Petes Weekly: Is The Writing On The Wall ?

Is the writing on the walls? Every now and then I lament,

with another father, the feckless nature of modern youth. 

Fathers have done this since the time of Socrates, and I am sure that stone age men, speaking early Grunt dialect, made sounds of disgust when their kids wrote on the walls, as mine are wont to do. Sadly they did not have the huge variety of cleansing materials we now have else they would have cleaned the mess before leaving.

Each generation holds little hope for the future of mankind if their own kids are likely to be involved. And, as they grow, we realise that they’ll do OK, and maybe even better than we did.

I found myself going down this road again this week. And then I got to thinking about how good my own generation has been at adding value this past 35 years. Frankly, I am distressed.

We have eaten, smoked, or burnt everything consumable, and a bunch of things patently not meant to be eaten. We have taken it out of the ground, processed it, and thrown it away, back into the sea, on the floor, and into the sky. We have tinkered with stuff we don’t really understand.

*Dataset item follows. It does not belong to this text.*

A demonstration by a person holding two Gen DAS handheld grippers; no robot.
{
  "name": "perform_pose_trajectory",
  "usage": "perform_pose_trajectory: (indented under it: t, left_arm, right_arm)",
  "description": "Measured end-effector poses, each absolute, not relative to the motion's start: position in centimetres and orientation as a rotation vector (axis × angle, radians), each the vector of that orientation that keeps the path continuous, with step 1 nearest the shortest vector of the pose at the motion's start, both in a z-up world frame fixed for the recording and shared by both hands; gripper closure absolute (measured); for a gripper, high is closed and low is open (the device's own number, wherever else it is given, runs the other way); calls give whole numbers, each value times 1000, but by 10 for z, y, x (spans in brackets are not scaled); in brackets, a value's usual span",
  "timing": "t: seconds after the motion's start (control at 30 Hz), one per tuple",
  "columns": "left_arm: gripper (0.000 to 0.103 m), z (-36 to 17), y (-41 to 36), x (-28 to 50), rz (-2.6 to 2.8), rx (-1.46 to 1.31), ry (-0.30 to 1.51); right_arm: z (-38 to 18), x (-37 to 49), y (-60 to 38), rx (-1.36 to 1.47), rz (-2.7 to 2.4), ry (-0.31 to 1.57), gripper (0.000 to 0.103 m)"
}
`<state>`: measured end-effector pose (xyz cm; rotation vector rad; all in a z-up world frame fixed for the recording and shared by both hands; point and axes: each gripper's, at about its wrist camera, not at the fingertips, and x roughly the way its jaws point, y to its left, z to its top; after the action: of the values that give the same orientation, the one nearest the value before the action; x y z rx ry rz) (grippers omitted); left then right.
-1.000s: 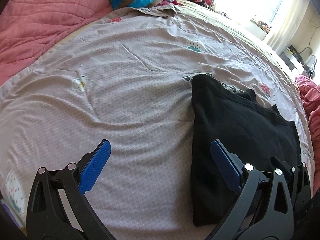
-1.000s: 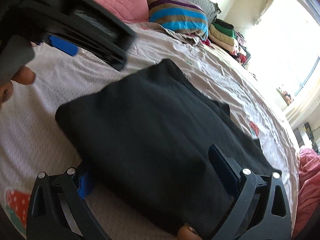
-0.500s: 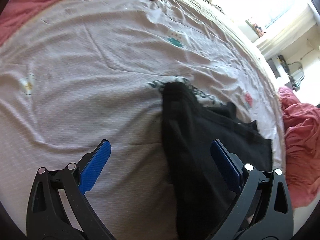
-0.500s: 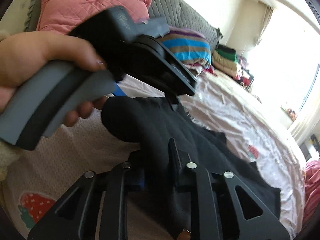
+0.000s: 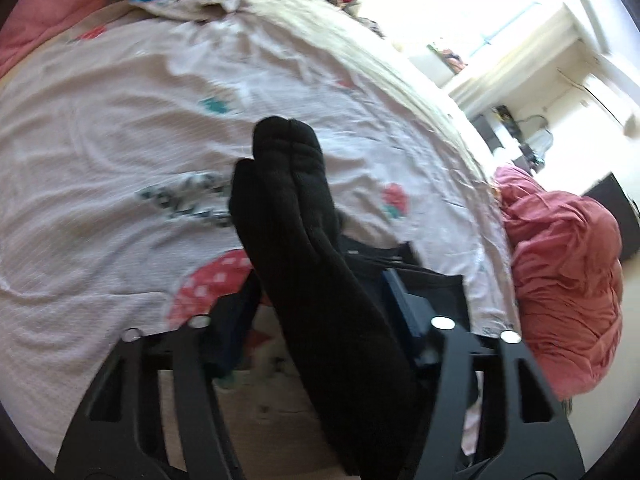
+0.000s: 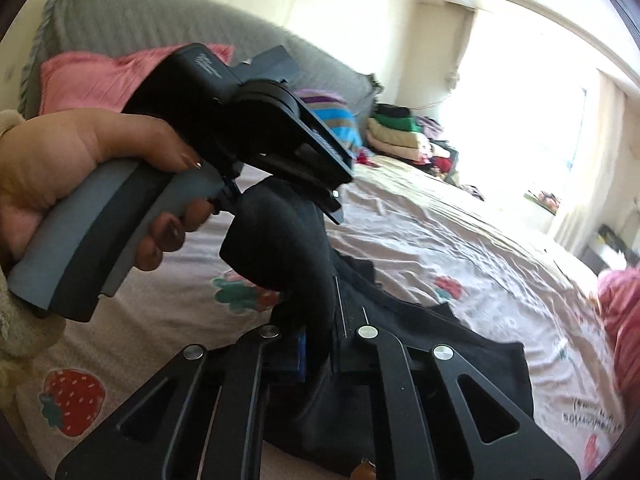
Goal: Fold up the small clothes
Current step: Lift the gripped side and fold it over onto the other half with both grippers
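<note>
A black folded garment (image 5: 296, 216) is lifted off the pink printed bedsheet (image 5: 120, 128). My left gripper (image 5: 320, 300) is shut on its folded edge, which stands up between the fingers. My right gripper (image 6: 320, 348) is shut on the same black garment (image 6: 280, 248), whose lower part (image 6: 440, 344) still lies on the sheet. In the right wrist view the left gripper's body (image 6: 256, 128) and the hand holding it sit just above and left of the raised fold.
A crumpled pink blanket (image 5: 568, 264) lies at the right of the bed. Pink pillow (image 6: 100, 76), striped pillow (image 6: 336, 120) and stacked folded clothes (image 6: 400, 132) sit at the grey headboard (image 6: 140, 20). A bright window is at far right.
Both grippers went from open around the flat garment to shut on its edge. They have lifted the edge up off the sheet.
</note>
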<state>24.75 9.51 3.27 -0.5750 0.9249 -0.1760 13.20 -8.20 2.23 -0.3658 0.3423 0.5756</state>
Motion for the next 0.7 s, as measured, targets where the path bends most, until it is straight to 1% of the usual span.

And made a few places unfit for life, in any form, for the rest of time – at least for as long as we can imagine.

In less than 100 years, and especially, this past 30, we have taken the treasure that the earth has taken billions of years to assemble, and consumed so much of it that we are running out.

It matters not that life has taken billions of years (or 6547 years, depending on which book you read) to create the billions of barrels of oil we now use each year, en route to running out sooner than we want, all so that we can do urgent stuff like go on holiday in Turkey, or fly fresh flowers from Kenya to Norway each night, or iron our shirts so that we look good when we go to the bank to borrow ever more money to buy ever more stuff.

In a world where we do not pay the real cost for all that we consume, we consume all that there is.

Instead of looking at this earth as Granny’s home, a sacred place to visit, keep clean, and leave it as we found it, we have raided her fridge, burnt her house down, and then wizzled on the smoking remains.

I don’t think there is anything our offspring could possibly do that can match what we have done. Lets give them a break and stop complaining when they don’t do anything 24/7. Maybe if we had relaxed a little there might still be some left over for them?

Which reminds me, taking a visit to the dump to discard all the tatt you have bought over the past few years is a very sobering experience. I did this yesterday and if I am to be really honest, I do not recommend it.